@arize-ai/phoenix-cli — Agent Skill

---
name: phoenix-cli
description: Debug LLM applications using the Phoenix CLI. Fetch traces, analyze errors, review experiments, inspect datasets, and query the GraphQL API. Use when debugging AI/LLM applications, analyzing trace data, working with Phoenix observability, or investigating LLM performance issues.
license: Apache-2.0
metadata:
  author: arize-ai
  version: "1.0"
---

# Phoenix CLI

## Invocation

```bash
px <command>                          # if installed globally
npx @arizeai/phoenix-cli <command>    # no install required
```

## Setup

```bash
export PHOENIX_HOST=http://localhost:6006
export PHOENIX_PROJECT=my-project
export PHOENIX_API_KEY=your-api-key  # if auth is enabled
```

Always use `--format raw --no-progress` when piping to `jq`.

## Traces

```bash
px traces --limit 20 --format raw --no-progress | jq .
px traces --last-n-minutes 60 --limit 20 --format raw --no-progress | jq '.[] | select(.status == "ERROR")'
px traces --format raw --no-progress | jq 'sort_by(-.duration) | .[0:5]'
px trace <trace-id> --format raw | jq .
px trace <trace-id> --format raw | jq '.spans[] | select(.status_code != "OK")'
```

### Trace JSON shape

```
Trace
  traceId, status ("OK"|"ERROR"), duration (ms), startTime, endTime
  rootSpan  — top-level span (parent_id: null)
  spans[]
    name, span_kind ("LLM"|"CHAIN"|"TOOL"|"RETRIEVER"|"EMBEDDING"|"AGENT")
    status_code ("OK"|"ERROR"), parent_id, context.span_id
    attributes
      input.value, output.value          — raw input/output
      llm.model_name, llm.provider
      llm.token_count.prompt/completion/total
      llm.token_count.prompt_details.cache_read
      llm.token_count.completion_details.reasoning
      llm.input_messages.{N}.message.role/content
      llm.output_messages.{N}.message.role/content
      llm.invocation_parameters          — JSON string (temperature, etc.)
      exception.message                  — set if span errored
```

## Sessions

```bash
px sessions --limit 10 --format raw --no-progress | jq .
px sessions --order asc --format raw --no-progress | jq '.[].session_id'
px session <session-id> --format raw | jq .
px session <session-id> --include-annotations --format raw | jq '.annotations'
```

### Session JSON shape

```
SessionData
  id, session_id, project_id
  start_time, end_time
  traces[]
    id, trace_id, start_time, end_time

SessionAnnotation (with --include-annotations)
  id, name, annotator_kind ("LLM"|"CODE"|"HUMAN"), session_id
  result { label, score, explanation }
  metadata, identifier, source, created_at, updated_at
```

## Datasets / Experiments / Prompts

```bash
px datasets --format raw --no-progress | jq '.[].name'
px dataset <name> --format raw | jq '.examples[] | {input, output: .expected_output}'
px experiments --dataset <name> --format raw --no-progress | jq '.[] | {id, name, failed_run_count}'
px experiment <id> --format raw --no-progress | jq '.[] | select(.error != null) | {input, error}'
px prompts --format raw --no-progress | jq '.[].name'
px prompt <name> --format text --no-progress   # plain text, ideal for piping to AI
```

## GraphQL

For ad-hoc queries not covered by the commands above.
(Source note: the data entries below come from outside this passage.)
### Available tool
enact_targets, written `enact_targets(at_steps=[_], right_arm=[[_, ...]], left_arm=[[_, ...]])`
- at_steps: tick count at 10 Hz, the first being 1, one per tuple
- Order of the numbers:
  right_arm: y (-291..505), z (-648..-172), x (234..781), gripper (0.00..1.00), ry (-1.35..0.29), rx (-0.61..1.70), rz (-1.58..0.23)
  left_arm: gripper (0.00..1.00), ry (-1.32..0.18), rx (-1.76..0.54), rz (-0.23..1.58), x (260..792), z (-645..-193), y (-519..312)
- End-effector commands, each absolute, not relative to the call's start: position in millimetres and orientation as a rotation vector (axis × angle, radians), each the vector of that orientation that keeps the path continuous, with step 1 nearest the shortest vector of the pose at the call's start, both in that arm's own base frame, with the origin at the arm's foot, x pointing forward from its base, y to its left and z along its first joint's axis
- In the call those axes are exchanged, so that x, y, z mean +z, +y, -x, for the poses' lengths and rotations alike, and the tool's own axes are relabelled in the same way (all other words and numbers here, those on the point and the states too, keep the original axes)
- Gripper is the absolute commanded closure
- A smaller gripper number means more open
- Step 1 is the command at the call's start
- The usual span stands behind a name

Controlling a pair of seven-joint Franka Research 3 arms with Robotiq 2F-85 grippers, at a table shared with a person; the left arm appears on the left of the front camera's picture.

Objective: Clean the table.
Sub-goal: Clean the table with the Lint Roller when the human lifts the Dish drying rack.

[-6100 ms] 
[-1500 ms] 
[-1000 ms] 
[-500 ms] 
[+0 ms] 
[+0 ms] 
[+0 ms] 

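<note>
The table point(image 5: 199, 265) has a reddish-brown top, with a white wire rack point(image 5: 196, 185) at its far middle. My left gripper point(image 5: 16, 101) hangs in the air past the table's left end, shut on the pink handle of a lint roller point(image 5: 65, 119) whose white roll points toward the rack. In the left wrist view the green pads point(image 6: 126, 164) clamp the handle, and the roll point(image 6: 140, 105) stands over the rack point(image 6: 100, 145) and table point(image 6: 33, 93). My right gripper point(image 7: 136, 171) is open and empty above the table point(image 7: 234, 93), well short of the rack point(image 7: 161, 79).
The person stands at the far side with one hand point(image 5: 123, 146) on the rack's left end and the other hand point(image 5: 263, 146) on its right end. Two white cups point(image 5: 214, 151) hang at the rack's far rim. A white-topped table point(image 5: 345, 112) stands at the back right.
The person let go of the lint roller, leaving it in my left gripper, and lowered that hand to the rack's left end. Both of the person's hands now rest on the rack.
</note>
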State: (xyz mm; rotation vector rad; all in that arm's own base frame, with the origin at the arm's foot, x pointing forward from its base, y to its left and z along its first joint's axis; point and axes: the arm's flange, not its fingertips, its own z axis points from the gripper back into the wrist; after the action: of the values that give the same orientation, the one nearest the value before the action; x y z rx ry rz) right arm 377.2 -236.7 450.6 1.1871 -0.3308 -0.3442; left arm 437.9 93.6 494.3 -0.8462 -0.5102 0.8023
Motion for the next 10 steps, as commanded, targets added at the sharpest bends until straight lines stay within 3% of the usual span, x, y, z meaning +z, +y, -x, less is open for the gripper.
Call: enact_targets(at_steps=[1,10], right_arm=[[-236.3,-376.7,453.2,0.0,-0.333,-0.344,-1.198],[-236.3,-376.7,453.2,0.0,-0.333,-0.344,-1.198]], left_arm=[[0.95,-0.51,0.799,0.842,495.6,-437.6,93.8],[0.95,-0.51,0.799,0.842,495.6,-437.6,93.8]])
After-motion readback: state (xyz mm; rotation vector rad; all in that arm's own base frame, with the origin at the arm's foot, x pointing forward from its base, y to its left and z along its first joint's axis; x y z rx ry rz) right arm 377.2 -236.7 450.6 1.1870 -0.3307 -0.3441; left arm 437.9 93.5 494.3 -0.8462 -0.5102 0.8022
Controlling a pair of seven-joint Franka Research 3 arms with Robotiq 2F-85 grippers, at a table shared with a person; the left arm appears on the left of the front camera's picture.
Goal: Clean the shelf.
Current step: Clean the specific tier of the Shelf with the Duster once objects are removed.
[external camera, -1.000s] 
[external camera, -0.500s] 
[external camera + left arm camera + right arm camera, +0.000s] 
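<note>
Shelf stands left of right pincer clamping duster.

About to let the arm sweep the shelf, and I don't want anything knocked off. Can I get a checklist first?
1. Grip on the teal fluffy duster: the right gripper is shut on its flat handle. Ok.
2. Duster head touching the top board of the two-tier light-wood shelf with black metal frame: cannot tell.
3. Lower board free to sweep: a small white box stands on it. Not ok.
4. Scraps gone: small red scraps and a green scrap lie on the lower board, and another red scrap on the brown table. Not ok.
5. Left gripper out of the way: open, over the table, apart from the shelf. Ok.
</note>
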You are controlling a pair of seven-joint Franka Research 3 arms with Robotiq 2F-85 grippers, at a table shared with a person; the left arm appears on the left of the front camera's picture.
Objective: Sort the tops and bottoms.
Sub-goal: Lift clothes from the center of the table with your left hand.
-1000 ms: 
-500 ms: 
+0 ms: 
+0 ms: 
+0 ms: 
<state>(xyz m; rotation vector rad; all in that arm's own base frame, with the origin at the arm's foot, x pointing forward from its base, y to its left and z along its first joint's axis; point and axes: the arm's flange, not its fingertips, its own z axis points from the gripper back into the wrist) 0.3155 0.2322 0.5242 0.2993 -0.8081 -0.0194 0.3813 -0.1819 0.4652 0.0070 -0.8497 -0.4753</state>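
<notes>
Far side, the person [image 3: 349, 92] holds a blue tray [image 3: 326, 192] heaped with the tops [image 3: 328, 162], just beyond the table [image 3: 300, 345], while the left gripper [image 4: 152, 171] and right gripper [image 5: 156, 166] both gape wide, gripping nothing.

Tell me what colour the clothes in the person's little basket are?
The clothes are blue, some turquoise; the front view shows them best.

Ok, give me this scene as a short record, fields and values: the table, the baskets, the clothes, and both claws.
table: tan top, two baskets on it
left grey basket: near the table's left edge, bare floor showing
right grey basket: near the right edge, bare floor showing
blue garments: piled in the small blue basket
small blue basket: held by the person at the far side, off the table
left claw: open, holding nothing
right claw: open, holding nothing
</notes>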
Output is `{"data": {...}}`.

```bash
px api graphql '{ projectCount datasetCount promptCount evaluatorCount }'
px api graphql '{ projects { edges { node { name traceCount tokenCountTotal } } } }' | jq '.data.projects.edges[].node'
px api graphql '{ datasets { edges { node { name exampleCount experimentCount } } } }' | jq '.data.datasets.edges[].node'
px api graphql '{ evaluators { edges { node { name kind } } } }' | jq '.data.evaluators.edges[].node'

# Introspect any type
px api graphql '{ __type(name: "Project") { fields { name type { name } } } }' | jq '.data.__type.fields[]'
```

Key root fields: `projects`, `datasets`, `prompts`, `evaluators`, `projectCount`, `datasetCount`, `promptCount`, `evaluatorCount`, `viewer`.